Continuing from my experiments last week
, I have decided to test to what degree the problems of MOD are inherited from the problems of OMP as the choice in its approximation step. So as before, I run MOD for 1000 iterations to learn dictionaries of cardinality 128 from 256 measurements generated from 8 length-64 atoms (each sampled from the uniform spherical ensemble). The weights of the linear combination are iid Normal.
In these experiments, however, I substitute the oracle support and find the weights by least squares. So, given the \(l\)th measurement is composed of atoms indexed by \(I_l\), after each dictionary update, I find the new weights by an orthogonal projection onto the span of the atoms indexed by \(I_l\). In this way, we remove OMP to see the behavior of MOD in the best case scenario: known support. Finding the support is the hardest part anyway.
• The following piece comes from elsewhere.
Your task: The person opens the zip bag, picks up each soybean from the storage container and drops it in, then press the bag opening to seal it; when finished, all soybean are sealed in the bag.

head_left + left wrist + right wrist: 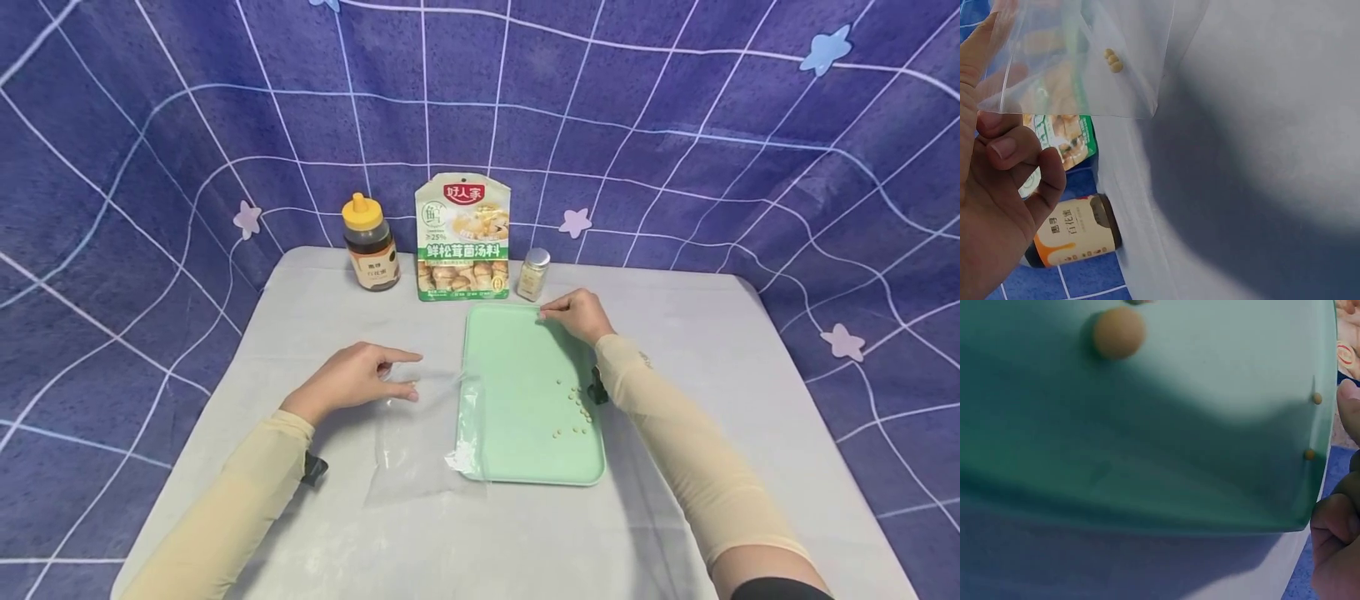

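My left hand (pixel 348 379) holds a clear plastic bag (pixel 420 454) near its top, thumb and forefinger spread apart. The bag hangs beside and partly over the left edge of a light green tray (pixel 517 392). Inside it, in the left wrist view, three small round beans (pixel 1112 61) sit together. My right hand (pixel 581 317) is at the tray's far right edge, thumb and forefinger tips close together. Whether anything is between them is hidden. Two beans (pixel 1313 425) lie along the tray edge near it; several pale beans (pixel 583 408) are scattered on the tray's right side.
Behind the tray stand a dark bottle with a yellow cap (pixel 371 250), an upright soup-seasoning pouch (pixel 462 237) and a small silver-lidded jar (pixel 533 275). A pale cloth (pixel 697 350) covers the table. A blue gridded curtain (pixel 637 125) rises behind it.
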Demonstrator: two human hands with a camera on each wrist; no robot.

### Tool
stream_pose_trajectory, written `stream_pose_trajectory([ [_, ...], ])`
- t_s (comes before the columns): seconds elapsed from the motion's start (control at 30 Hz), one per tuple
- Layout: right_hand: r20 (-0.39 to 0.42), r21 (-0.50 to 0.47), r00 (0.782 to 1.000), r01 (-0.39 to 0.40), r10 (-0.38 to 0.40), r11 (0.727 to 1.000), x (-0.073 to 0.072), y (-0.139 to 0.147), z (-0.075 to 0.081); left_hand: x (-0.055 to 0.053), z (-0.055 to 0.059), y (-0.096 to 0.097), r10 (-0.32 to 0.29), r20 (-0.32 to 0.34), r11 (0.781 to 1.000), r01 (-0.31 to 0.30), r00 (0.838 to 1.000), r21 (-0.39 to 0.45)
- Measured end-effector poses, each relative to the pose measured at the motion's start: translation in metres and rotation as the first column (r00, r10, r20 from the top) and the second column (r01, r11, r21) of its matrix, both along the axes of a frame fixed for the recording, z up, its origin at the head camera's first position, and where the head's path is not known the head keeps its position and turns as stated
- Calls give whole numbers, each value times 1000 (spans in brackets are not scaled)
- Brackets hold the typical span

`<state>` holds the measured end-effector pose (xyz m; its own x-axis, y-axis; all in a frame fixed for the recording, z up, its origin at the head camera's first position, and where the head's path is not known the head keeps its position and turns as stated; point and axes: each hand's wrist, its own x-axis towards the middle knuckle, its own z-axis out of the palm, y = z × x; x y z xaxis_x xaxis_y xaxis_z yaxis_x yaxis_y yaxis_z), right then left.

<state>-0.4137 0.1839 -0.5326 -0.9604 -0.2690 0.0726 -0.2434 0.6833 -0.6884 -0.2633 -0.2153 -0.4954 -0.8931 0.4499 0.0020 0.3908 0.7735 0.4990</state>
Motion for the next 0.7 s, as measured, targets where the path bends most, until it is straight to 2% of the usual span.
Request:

Below are mean coding errors over all 1000 iterations for 100 independent trials.
We see MOD found the correct dictionary less than 10% of the time.
A close-up of where the majority end shows a mean error of about -20 dB.
Using instead OMP, and picking 3 times the number of atoms with debiasing,
we see a mean error
of about -9 dB in the same experimental setup.
So, clearly, knowing the support does help.
These results appear better than those reported in B. Mailhé and M. D. Plumbley, "Dictionary Learning with Large Step Gradient Descent for Sparse Representations
", Proc 10th International Conference on Latent Variable Analysis and Source Separation (LVA/ICA 2012), Tel-Aviv, Israel, LNCS 7191, pp. 231-238, March 12-15, 2012.
My further experimentation reveals that
OMP often finds the support of all measurements when using the real dictionary;
and when it is run to twice or three times the expected sparsity,
it always finds it (at least in the 100 independent trials I am running).
This is not so surprising since this dictionary, sampled from the uniform spherical ensemble, likely has very low coherence.
So, this says to me that the failures of MOD in this case are due mostly to the dictionary update, which obviously hinders good coding by OMP, which obviously hinders the dictionary update, which clearly hinders good coding, and so on.
Next up is looking at MOD with shift-invariant dictionaries.